- _Your instructions_: Among the lines of data below, reproduce only those from the one with "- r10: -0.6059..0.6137" through the one with "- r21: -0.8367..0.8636", exactly as they stand, both ends included.
BEGIN Data section
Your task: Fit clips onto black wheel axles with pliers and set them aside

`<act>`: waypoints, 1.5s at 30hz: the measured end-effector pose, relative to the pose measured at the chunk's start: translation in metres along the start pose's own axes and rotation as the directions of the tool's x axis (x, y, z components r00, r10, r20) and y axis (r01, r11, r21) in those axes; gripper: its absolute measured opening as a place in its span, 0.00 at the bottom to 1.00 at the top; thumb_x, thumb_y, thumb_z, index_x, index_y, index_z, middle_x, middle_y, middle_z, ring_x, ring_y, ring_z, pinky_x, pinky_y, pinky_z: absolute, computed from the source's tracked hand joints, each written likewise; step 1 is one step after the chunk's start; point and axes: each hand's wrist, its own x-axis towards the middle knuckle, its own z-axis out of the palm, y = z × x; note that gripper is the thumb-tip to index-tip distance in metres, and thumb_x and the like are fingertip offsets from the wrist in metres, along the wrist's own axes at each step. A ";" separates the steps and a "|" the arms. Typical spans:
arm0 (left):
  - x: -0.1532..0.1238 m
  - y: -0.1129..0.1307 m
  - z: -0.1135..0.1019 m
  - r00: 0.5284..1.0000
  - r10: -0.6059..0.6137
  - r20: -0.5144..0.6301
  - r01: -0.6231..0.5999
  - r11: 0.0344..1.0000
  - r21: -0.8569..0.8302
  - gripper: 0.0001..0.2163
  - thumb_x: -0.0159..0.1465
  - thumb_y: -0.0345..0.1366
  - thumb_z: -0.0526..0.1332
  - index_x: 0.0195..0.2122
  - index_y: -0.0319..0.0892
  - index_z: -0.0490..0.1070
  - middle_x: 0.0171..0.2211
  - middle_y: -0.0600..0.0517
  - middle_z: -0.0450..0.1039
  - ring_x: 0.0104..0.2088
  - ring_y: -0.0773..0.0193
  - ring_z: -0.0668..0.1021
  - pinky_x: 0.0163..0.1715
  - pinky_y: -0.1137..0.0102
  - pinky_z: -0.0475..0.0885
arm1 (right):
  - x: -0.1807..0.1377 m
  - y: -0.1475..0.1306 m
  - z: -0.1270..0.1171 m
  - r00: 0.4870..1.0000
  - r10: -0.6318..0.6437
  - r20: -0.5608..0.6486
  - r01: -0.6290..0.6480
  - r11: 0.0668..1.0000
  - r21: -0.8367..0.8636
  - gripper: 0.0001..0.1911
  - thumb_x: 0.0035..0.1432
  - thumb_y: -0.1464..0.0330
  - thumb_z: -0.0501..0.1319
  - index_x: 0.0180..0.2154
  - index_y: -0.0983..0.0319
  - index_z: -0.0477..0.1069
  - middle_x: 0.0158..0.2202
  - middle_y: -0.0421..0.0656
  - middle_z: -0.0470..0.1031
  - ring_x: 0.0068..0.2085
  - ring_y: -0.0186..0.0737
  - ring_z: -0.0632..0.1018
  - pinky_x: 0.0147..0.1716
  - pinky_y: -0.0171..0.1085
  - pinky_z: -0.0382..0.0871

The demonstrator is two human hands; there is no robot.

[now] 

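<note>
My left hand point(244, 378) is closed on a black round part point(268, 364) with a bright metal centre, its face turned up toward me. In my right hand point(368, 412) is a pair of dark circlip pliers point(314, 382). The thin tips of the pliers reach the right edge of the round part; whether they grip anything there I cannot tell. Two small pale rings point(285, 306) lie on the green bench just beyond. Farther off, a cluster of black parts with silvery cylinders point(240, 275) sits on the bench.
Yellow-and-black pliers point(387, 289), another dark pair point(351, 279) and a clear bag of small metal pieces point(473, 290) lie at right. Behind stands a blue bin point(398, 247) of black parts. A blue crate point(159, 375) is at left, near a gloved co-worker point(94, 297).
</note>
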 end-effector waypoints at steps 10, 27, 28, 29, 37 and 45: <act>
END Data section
- _Task result_:
  - r10: -0.6059..0.6137
  - r20: -0.5144..0.6301
  - r01: -0.6231..0.5999
  - r11: 0.0344..1.0000
  - r21: -0.8569..0.8302
  - gripper: 0.0001..0.2163
  - thumb_x: -0.0159..0.1465
  - thumb_y: -0.0345..0.1366
  - thumb_z: -0.0526..0.1332
  - index_x: 0.0195..0.2122
  - index_y: -0.0319..0.0892
  - index_z: -0.0490..0.1070
  - middle_x: 0.0171..0.2211
  - middle_y: -0.0600..0.0517
  - middle_z: -0.0450..0.1039
  - ring_x: 0.0104..0.2088
  - ring_y: -0.0773..0.0193
  - ring_z: -0.0668..0.1021
  - pinky_x: 0.0163..0.1715
  - pinky_y: -0.1137..0.0102
  - pinky_z: -0.0475..0.0885
arm1 (right):
  - x: -0.1807..0.1377 m
  - y: -0.1475..0.1306 m
  - z: -0.1270..0.1171 m
  - r00: 0.4870..1.0000
  - r10: -0.6318..0.6437
  - r20: -0.5608..0.6486
  - r01: -0.6290..0.6480
  - r11: 0.0668..1.0000
  - r21: -0.8367..0.8636

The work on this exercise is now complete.